Objective: This study aims to evaluate the reporting and methodological quality of SRs on TCM for DR and to assess the effectiveness of TCM interventions using an evidence-mapping approach.
Methods: A comprehensive search of major biomedical databases to identify relevant SRs published up to November 2023. The reporting quality of the included SRs was assessed using the Preferred Reporting Items for Systematic Reviews and Meta-Analyses (PRISMA) guidelines, while the methodological quality was evaluated using the Assessment of Multiple Systematic Reviews 2 (AMSTAR 2) tool.
Results: A total of 51 SRs involving 131,084 participants were included in the analysis. Evidence mapping indicated that TCM is relatively effective in treating DR. However, the methodological quality and reporting standards of these SRs were generally suboptimal. According to the AMSTAR 2 assessment, only one SR (2%) was rated as high quality, 29 SRs (56.9%) were of moderate quality, 20 SRs (39.2%) were of low quality, and one SR (2%) was of critically low quality. While all studies adequately reported the PICO components, risk of bias assessment, and statistical methods, none provided information on funding sources. Furthermore, only one study (2%) included a list of excluded studies with reasons, and eight SRs (15.7%) documented pre-specified protocols. Common reporting deficiencies included incomplete protocol and registration details, unclear review rationales, and insufficient presentation of relevant outcome data.
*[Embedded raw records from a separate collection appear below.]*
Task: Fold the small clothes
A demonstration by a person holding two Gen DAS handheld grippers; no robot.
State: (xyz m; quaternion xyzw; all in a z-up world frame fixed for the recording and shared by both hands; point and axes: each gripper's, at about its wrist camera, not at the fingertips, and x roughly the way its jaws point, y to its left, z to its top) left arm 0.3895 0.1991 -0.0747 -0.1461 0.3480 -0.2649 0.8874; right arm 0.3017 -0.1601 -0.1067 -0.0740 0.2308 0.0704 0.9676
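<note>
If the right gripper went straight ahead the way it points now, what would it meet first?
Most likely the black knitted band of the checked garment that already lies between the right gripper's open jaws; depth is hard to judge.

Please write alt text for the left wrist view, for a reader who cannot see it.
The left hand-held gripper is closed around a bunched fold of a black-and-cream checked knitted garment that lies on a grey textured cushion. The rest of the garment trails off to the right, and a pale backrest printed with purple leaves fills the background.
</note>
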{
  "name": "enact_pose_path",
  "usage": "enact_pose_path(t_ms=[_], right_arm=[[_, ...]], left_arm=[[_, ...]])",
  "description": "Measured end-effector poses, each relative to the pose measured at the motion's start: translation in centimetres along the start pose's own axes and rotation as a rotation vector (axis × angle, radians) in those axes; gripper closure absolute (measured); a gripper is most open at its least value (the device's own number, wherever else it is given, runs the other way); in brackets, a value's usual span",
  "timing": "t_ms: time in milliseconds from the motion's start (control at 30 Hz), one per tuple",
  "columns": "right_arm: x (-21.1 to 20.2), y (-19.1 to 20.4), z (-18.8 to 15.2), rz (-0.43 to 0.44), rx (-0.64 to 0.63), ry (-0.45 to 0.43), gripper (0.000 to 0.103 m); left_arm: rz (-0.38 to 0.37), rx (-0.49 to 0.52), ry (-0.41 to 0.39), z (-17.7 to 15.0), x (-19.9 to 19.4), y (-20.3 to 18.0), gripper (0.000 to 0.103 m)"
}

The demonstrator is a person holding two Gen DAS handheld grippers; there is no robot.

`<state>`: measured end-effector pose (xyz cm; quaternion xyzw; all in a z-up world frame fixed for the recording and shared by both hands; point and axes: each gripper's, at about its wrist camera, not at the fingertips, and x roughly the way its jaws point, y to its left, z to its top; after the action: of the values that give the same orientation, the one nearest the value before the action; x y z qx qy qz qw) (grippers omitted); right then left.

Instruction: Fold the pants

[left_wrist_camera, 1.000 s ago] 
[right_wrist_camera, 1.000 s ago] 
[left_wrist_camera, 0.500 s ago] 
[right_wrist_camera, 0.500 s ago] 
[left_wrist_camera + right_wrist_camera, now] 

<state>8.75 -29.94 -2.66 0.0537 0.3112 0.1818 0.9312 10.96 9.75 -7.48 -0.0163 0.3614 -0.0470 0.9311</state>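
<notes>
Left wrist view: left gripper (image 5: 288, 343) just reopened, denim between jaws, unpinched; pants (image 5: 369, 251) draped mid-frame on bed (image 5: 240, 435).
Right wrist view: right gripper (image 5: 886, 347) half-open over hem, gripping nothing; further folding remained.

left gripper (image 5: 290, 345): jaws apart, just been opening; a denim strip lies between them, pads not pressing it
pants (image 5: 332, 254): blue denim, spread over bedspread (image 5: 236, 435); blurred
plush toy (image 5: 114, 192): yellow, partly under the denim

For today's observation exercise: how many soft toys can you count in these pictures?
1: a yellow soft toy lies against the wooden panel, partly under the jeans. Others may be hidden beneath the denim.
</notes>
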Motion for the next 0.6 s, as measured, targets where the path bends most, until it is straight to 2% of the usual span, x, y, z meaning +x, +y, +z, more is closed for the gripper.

Conclusion: This evidence mapping study highlights the potential benefits of TCM for treating DR while identifying significant gaps in the existing literature. Although TCM interventions show potential benefits for treating DR, the overall quality of SRs is suboptimal. Future research should focus on addressing these gaps, particularly in areas such as funding disclosure and methodological rigor, to enhance the reliability of evidence on TCM interventions for DR.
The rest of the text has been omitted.